Work instructions: Using the listing below, print exactly everything from the line with "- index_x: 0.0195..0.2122" down to the line with "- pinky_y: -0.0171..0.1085", both included, and nothing more.

Data block:
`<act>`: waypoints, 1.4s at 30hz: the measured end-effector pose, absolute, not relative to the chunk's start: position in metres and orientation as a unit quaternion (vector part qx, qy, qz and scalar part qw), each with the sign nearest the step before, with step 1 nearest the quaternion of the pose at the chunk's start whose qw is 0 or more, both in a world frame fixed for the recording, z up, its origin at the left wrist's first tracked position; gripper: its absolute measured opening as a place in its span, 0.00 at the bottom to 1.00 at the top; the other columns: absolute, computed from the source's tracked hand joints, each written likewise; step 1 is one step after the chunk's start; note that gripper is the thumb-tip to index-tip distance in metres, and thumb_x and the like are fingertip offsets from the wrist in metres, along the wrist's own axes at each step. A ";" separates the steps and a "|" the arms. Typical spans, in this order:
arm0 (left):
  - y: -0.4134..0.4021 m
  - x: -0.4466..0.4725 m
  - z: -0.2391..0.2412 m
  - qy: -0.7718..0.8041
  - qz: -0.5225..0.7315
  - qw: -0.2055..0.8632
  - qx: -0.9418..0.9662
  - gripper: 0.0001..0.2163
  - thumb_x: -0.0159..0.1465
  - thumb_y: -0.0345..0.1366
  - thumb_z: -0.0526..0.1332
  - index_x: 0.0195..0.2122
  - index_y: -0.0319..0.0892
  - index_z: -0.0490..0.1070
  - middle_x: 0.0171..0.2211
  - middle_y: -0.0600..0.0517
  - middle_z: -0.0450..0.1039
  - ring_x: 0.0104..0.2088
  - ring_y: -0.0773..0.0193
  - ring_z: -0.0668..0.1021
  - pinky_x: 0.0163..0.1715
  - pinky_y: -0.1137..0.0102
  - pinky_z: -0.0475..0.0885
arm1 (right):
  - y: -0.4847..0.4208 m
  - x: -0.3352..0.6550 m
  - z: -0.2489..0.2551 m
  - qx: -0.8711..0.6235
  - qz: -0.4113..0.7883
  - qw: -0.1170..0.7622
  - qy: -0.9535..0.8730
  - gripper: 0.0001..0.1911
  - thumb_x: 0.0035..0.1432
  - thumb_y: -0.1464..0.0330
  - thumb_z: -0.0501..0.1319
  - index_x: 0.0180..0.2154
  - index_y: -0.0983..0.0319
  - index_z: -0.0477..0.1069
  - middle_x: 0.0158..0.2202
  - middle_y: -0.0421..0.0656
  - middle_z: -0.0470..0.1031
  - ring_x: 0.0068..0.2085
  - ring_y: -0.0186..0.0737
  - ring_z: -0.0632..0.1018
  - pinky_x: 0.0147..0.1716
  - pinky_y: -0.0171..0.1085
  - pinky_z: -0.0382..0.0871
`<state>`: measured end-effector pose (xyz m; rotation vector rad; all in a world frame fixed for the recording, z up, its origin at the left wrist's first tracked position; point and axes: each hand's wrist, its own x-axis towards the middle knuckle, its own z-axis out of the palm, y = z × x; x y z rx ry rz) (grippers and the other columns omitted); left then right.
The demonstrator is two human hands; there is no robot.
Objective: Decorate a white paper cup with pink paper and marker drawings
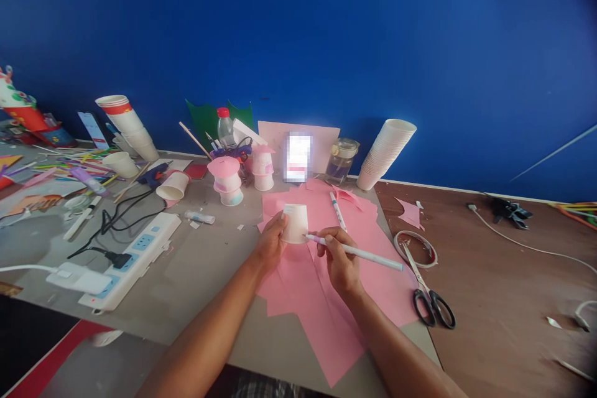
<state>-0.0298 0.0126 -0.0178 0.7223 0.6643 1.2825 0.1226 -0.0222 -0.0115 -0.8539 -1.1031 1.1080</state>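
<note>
My left hand (273,240) grips a white paper cup (295,224), turned rim-up or rim-down I cannot tell, above the pink paper (321,317). Between the fingers of my right hand (342,261) is a marker (373,255) with a pale barrel; its tip points at the cup's lower right side, touching or very near it. A second marker (338,211) lies on the pink sheets just behind. Two cup figures with pink tops, the nearer cup figure (227,181) and the farther cup figure (263,168), stand to the back left.
Scissors (425,289) and a tape roll (416,249) lie at the right. Behind stand a lit phone (298,158), a glass jar (342,158) and a leaning stack of paper cups (386,154). A power strip (133,263) with cords occupies the left, near a glue gun (156,174).
</note>
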 end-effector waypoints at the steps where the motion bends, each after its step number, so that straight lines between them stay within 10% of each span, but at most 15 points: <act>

Result:
  - index_x: 0.0195..0.2122
  - index_y: -0.0319..0.0892
  - index_z: -0.0490..0.1070
  - middle_x: 0.0171..0.2211
  - middle_y: -0.0600..0.0517
  - middle_z: -0.0450..0.1039
  - ring_x: 0.0104..0.2088
  - ring_y: -0.0773..0.0193
  - ring_z: -0.0668..0.1021
  - pinky_x: 0.0163..0.1715
  - pinky_y: -0.1137..0.0102
  - pinky_z: -0.0475..0.0885
arm1 (right):
  - y: -0.4847..0.4208 m
  - x: -0.3352..0.6550 m
  - z: -0.2489..0.2551 m
  - qx: -0.8711..0.6235
  - qz: -0.4113..0.7883
  - qw: -0.1170..0.7622
  - qy: -0.9535..0.8730
  - gripper: 0.0001..0.1911
  - thumb_x: 0.0035..0.1432
  - thumb_y: -0.1464..0.0330
  - thumb_z: -0.0501..0.1319
  - index_x: 0.0180..0.2154
  - index_y: -0.0983..0.0319
  - index_z: -0.0477..0.1069
  - middle_x: 0.0158..0.2202
  - middle_y: -0.0421..0.0656
  - middle_z: -0.0470..0.1031
  - ring_x: 0.0068..0.2085
  - ring_y: -0.0186..0.0737
  - ring_z: -0.0632..0.1018
  - pinky_x: 0.0147..0.1716
  - pinky_y: -0.0171..0.1085

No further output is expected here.